Dichotic Listening Tests

Dichotic tests send different speech signals to each ear simultaneously and ask you to report what you hear. This directly challenges the brain’s ability to integrate or separate competing inputs. These tests are particularly useful for identifying central processing disorders and brain injuries. In clinical studies, dichotic listening tests correctly identified 80% of patients with more severe brain injuries and 60% of those with milder injuries. They also showed different sensitivity depending on which side of the brain was affected: 88% accuracy for right-hemisphere strokes compared to 55% for left-hemisphere strokes.

Speech-in-Noise Tests

These assessments present speech from one direction and noise from another, then measure how well you can understand the speech using both ears compared to just one. They capture the real-world advantage of binaural hearing: the ability to follow a conversation in a crowded room. The results quantify how much benefit you get from your brain’s noise-suppression abilities and from the physical shadow your head casts on sound coming from the opposite side.
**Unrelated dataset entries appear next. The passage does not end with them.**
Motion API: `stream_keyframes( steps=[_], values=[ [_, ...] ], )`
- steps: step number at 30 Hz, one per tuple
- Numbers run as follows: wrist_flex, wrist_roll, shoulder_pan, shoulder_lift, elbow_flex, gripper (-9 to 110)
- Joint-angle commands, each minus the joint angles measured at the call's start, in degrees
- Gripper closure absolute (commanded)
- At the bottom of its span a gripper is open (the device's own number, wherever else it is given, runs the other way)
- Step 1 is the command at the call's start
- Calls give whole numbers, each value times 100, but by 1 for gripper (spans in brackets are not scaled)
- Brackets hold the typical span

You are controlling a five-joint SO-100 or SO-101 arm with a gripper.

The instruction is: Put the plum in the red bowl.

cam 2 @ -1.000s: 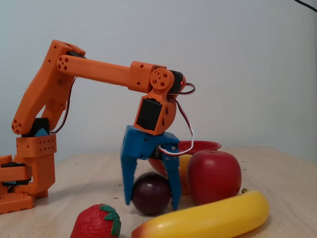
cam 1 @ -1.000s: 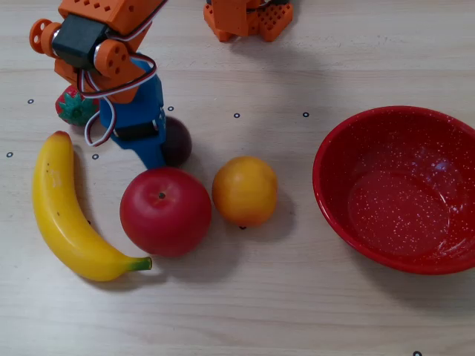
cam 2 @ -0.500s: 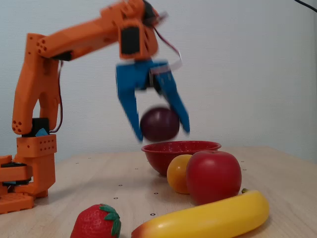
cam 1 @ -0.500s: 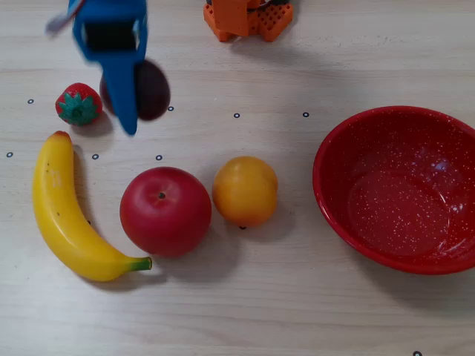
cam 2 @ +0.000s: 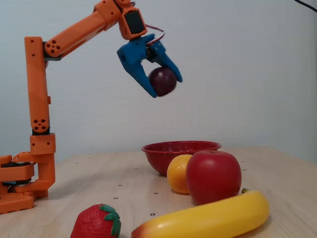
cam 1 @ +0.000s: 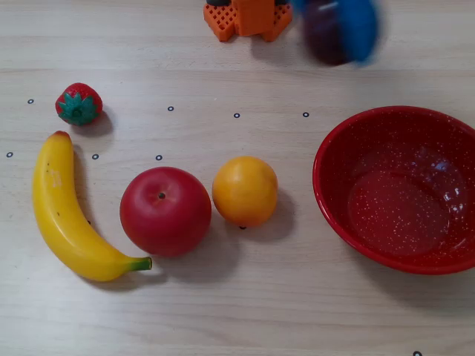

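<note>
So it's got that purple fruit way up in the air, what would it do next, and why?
Probably swing across and down toward the red bowl. The gripper is shut on the plum, held high above the table. In the top-down fixed view the plum sits beyond the bowl's rim rather than over it, and the bowl is empty, so letting go now would likely miss.

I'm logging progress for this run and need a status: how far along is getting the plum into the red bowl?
Done: the plum is off the table, clamped in the gripper high in the air. In hand: the carry; from above, the blurred gripper and plum sit near the top edge, not over the red bowl. Left: bring the plum over the bowl, which holds nothing, lower it, and release.
</note>
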Motion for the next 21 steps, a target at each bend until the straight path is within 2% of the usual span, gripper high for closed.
stream_keyframes(
  steps=[1, 8, 15, 21],
  values=[
    [9, -501, 571, -97, -721, 101],
    [-1143, -861, 1002, -1890, -1257, 101],
    [-1846, -589, 949, -3604, -2109, 101],
    [-1846, -563, 817, -4245, -2435, 77]
  ],
)
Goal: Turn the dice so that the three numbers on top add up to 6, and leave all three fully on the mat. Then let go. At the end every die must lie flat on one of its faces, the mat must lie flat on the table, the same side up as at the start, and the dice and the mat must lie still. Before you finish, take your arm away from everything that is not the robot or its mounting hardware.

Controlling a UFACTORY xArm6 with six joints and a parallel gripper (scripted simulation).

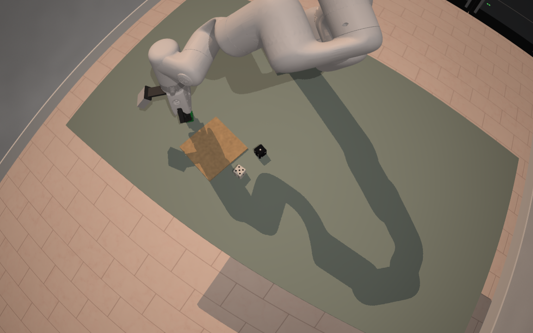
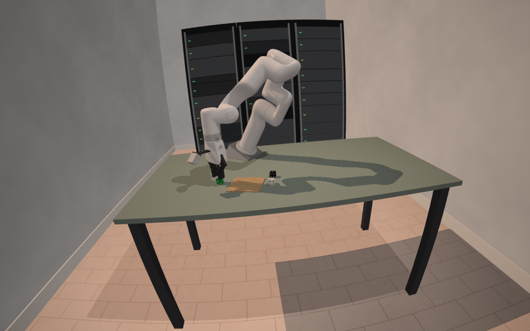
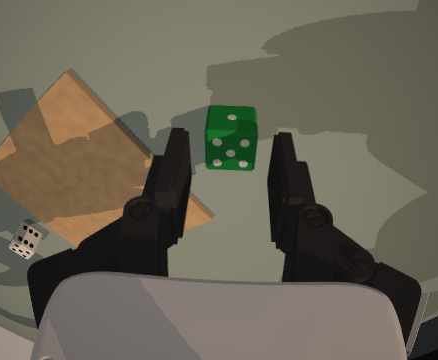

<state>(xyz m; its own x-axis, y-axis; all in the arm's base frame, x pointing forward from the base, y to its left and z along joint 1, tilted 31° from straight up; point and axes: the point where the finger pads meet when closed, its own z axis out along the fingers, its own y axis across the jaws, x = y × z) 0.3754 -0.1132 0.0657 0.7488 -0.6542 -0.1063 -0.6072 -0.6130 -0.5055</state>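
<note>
The green die [image 1: 191,117] [image 2: 219,181] [image 3: 230,146] lies flat on the table, off the mat. Its top seems to be 5, with 1 on a side. My gripper [image 1: 184,120] [image 2: 217,177] [image 3: 230,154] is part open and empty, its fingertips close above the die, one to each side in the wrist view. The orange-brown mat [image 1: 229,138] [image 2: 256,181] [image 3: 71,97] lies flat beside it. The white die [image 1: 239,170] [image 2: 271,181] [image 3: 26,239] shows 5 on top, just off the mat's edge. The black die [image 1: 260,151] [image 2: 273,174] shows 1 on top, also off the mat.
The green table [image 1: 446,165] [image 2: 341,197] carries everything. The arm [image 1: 243,33] [image 2: 246,84] reaches over from the back, and its shadow crosses the mat. A camera block [image 1: 142,99] [image 2: 193,158] sticks out from the wrist.
</note>
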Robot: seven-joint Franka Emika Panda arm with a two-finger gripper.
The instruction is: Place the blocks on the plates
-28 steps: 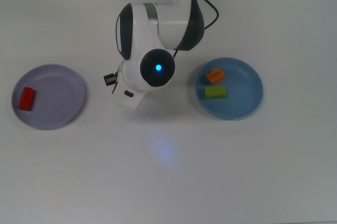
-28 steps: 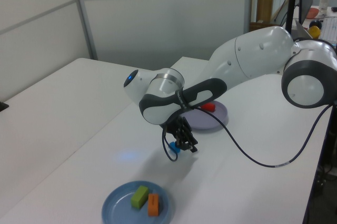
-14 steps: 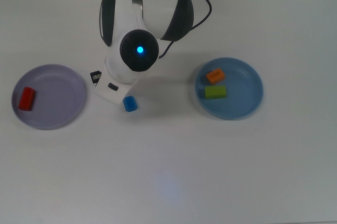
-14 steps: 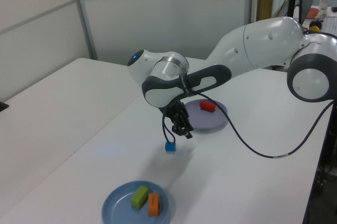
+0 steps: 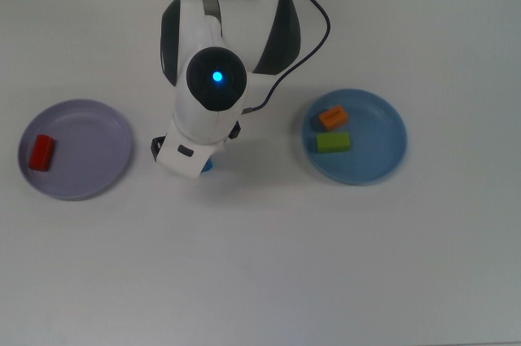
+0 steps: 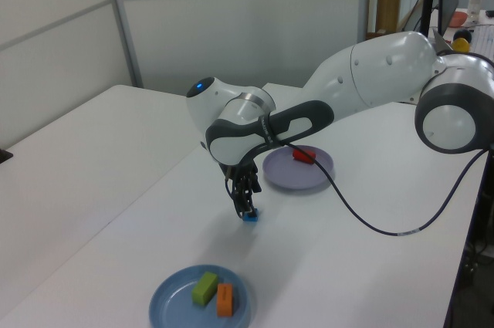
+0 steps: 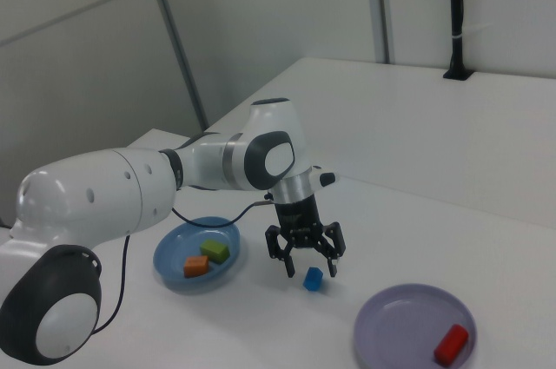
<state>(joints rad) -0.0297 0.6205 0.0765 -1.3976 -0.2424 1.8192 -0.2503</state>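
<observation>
1. The end effector (image 7: 309, 266) hangs spread wide and empty, fingers straddling the blue cube (image 7: 313, 279) on the surface (image 7: 486, 247).
2. In the top view the arm hides nearly all of the cube.
3. The red block (image 5: 41, 152) lies on the lavender plate (image 5: 89, 175); the orange block (image 5: 333, 117) and green block (image 5: 333, 142) lie on the blue plate (image 5: 378, 159).

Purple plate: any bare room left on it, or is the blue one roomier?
The purple plate holds only the red block near its rim on the top view's left; the rest is bare. The blue plate is more crowded: orange block and green block fill its side on the top view's left.
</observation>
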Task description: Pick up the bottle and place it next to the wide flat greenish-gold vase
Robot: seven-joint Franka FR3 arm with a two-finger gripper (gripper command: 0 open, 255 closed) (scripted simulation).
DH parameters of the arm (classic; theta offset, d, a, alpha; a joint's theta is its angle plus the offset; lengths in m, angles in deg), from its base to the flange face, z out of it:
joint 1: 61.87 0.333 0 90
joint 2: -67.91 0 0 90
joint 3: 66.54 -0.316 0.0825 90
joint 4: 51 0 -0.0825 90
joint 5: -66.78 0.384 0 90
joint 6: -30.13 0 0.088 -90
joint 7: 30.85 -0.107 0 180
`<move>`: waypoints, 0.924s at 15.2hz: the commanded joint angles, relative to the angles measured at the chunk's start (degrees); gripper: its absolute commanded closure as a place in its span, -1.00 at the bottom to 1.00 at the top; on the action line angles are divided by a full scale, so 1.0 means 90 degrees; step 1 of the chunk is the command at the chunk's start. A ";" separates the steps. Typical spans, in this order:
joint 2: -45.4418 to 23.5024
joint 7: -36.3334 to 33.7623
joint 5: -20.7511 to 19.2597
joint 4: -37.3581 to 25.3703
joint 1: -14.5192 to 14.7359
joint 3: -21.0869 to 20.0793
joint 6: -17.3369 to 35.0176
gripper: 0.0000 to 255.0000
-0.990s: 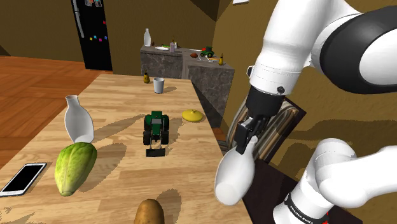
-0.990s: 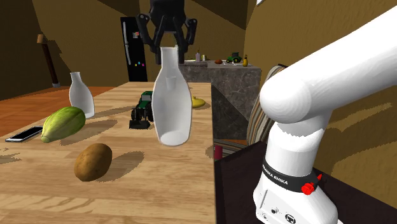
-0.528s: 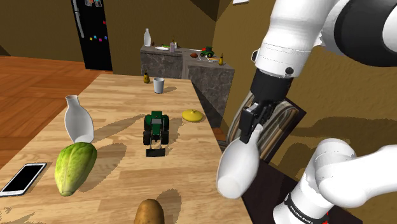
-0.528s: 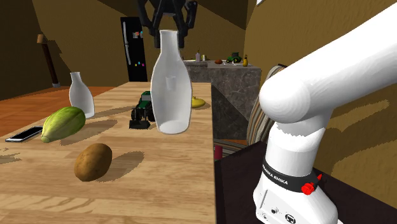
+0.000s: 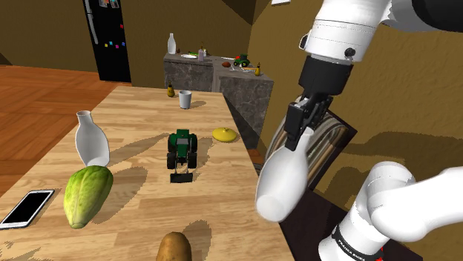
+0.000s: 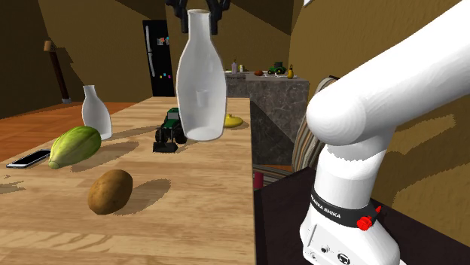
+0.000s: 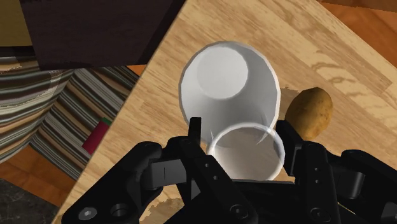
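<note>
End effector (image 5: 303,132) pinched the white bottle (image 5: 280,185) by its neck, above the tabletop (image 5: 141,200) edge.
It looked smooth and rigid, probably slippery and breakable; the narrow neck suited the grip.

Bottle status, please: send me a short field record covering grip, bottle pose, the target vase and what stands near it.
gripper: shut on the bottle's neck
bottle: white, tilted, base down, held off the table, near its edge on the shoulder view's right
target vase: flat, yellowish, on the table near that same edge, farther from the camera
nearby: green toy tractor beside the vase, toward the shoulder view's left
placement: not yet done
</note>
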 commanded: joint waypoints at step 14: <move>-0.0670 -0.0163 -0.0199 -0.1758 -0.0145 0.0124 -0.1091 1.00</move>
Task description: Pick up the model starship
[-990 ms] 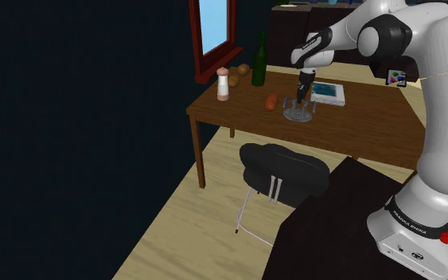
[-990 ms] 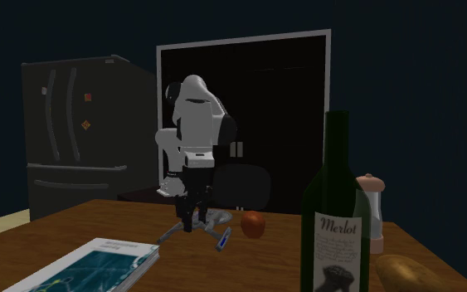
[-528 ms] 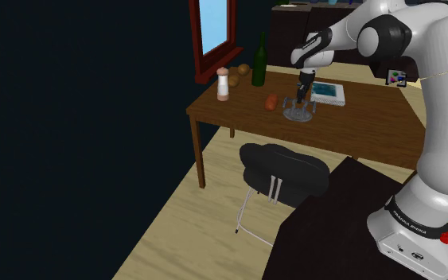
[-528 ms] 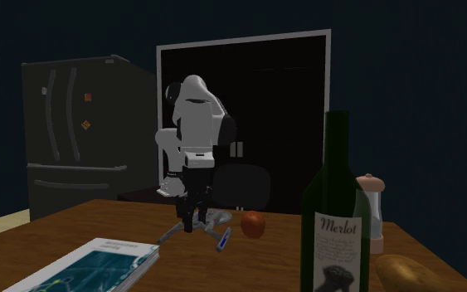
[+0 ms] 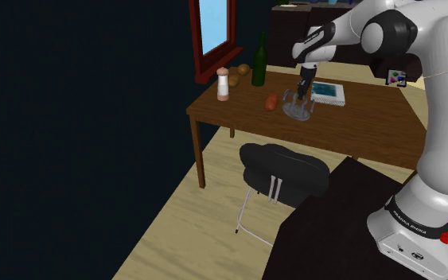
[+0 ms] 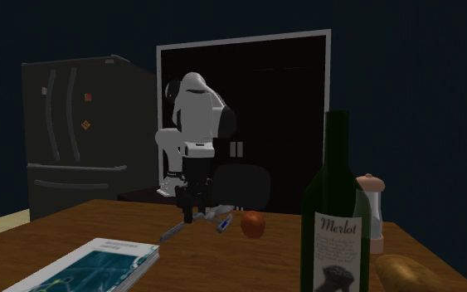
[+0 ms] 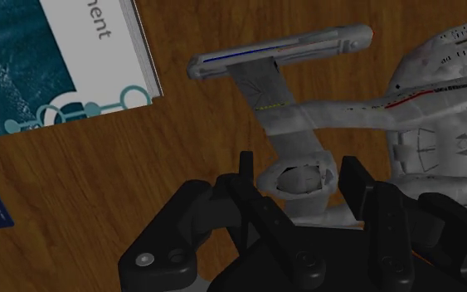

Why Binaural Testing Matters for Hearing Aids

Binaural test results directly shape how hearing aids are selected and programmed. Modern hearing aid verification systems, such as the Verifit2, include a binaural test box specifically designed to confirm that paired hearing aids communicate with each other correctly. This setup verifies features like synchronized volume control, coordinated programming adjustments, and wireless streaming between the two devices. Without binaural testing, an audiologist is essentially fitting each ear in isolation and hoping the brain can make sense of the combined result.

Not everyone benefits equally from bilateral hearing aids, and binaural testing helps identify those cases. A phenomenon called binaural interference occurs when the signal from one ear actually degrades the brain’s ability to process the signal from the other. Research in the Journal of the American Academy of Audiology found that about 33% of elderly listeners experienced binaural interference on speech-in-noise tests, compared to roughly 17% of younger listeners. For people with significant binaural interference, a single hearing aid may actually perform better than two, a decision that can only be made with proper binaural assessment.

How the Testing Is Done

Binaural testing requires equipment capable of delivering precisely controlled, independent signals to each ear at the same time. At minimum, this means a dual-channel audiometer and calibrated headphones in a sound-treated booth. For hearing aid verification, specialized test chambers with reference microphones and ear simulators are used. Manufacturers like Brüel & Kjær and G.R.A.S. produce the standardized couplers and simulators needed for accurate measurement, while systems from companies like Frye Electronics provide enclosed sound chambers for controlled testing environments.

During testing, you typically sit in a quiet booth wearing headphones and respond by pressing a button or repeating words. The tests themselves are usually automated, with software adjusting difficulty levels based on your responses. A full binaural assessment might take 20 to 40 minutes depending on which specific tests are included, and the results are interpreted alongside your standard audiogram to build a complete picture of how your hearing system functions as a whole.

Binaural Testing and Aging

Binaural processing ability declines with age even in people whose basic hearing thresholds remain relatively normal. The brain’s ability to compare timing and level differences between the ears becomes less precise, which is one reason older adults often report difficulty understanding speech in noisy settings despite passing a standard hearing test. Binaural testing can reveal these processing deficits when conventional tests miss them. The finding that a third of older listeners show measurable binaural interference underscores why age-related hearing complaints deserve more than a simple audiogram. Binaural assessment fills that gap by testing the system that matters most for everyday listening: the one that combines input from both ears into a single, usable signal.